[Task instructions] Only the lines of the data below from the one with "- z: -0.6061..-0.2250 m" through the one with "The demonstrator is" are wanted. Repeat them exactly.

------ Recorded information

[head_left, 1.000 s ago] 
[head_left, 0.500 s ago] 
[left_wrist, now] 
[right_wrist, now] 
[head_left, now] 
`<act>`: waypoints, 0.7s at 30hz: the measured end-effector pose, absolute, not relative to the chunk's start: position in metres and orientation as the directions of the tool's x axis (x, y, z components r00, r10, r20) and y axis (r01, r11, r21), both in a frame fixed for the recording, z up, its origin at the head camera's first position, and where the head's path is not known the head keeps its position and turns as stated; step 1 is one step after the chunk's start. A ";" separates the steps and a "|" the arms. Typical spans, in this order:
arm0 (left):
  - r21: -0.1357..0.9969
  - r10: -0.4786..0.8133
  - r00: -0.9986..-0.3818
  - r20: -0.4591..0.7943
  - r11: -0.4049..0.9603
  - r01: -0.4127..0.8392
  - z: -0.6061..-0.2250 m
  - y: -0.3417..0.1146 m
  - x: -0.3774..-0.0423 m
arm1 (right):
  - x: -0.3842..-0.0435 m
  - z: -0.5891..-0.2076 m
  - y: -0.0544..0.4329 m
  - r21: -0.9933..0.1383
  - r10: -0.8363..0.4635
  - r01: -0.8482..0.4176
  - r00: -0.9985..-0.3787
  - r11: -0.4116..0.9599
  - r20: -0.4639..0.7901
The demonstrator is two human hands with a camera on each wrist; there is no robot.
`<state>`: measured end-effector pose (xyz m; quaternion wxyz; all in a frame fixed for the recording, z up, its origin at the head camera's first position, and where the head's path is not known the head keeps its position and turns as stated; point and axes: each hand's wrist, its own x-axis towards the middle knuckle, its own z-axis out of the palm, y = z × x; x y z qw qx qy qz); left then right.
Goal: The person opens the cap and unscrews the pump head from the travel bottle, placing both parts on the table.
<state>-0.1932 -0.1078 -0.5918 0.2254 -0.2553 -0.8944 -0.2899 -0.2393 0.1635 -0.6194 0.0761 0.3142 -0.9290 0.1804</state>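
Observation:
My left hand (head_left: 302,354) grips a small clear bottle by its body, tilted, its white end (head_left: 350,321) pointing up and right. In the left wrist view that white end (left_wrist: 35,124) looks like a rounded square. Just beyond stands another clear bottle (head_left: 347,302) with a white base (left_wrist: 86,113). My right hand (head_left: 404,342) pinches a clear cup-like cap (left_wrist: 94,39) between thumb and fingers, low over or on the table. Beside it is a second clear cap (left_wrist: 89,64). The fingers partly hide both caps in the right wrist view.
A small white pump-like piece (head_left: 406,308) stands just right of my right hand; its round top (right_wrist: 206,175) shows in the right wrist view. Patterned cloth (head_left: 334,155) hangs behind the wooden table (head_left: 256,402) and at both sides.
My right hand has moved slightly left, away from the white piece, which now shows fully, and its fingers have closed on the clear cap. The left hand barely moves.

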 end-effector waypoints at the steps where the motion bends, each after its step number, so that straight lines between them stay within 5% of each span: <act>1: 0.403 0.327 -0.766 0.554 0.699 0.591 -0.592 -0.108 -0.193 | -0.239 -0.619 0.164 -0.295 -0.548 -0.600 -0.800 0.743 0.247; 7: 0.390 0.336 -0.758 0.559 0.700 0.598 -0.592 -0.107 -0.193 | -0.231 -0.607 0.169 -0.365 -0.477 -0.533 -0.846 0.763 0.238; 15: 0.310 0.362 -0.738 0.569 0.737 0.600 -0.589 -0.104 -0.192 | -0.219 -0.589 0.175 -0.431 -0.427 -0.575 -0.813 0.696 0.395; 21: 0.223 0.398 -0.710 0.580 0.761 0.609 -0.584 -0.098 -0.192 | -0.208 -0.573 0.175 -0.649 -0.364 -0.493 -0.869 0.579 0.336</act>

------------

[Written solution]
  - z: -0.6061..-0.2250 m
  - y: -0.3417..0.1146 m
  - x: -0.3774..-0.0423 m
arm1 (right):
  - x: -0.3842..-0.0435 m
  - z: -0.5891..-0.2076 m
  - y: -0.0544..0.4329 m
  - r21: -0.9933..0.1383
  - r10: -0.8363..0.4635
  - r01: -0.8482..0.4176
  - r00: -0.9985..-0.3787
  - r11: -0.4116..0.9599
  - r20: -0.4639..0.7901
The demonstrator is two human hands with a camera on each wrist; there is no robot.

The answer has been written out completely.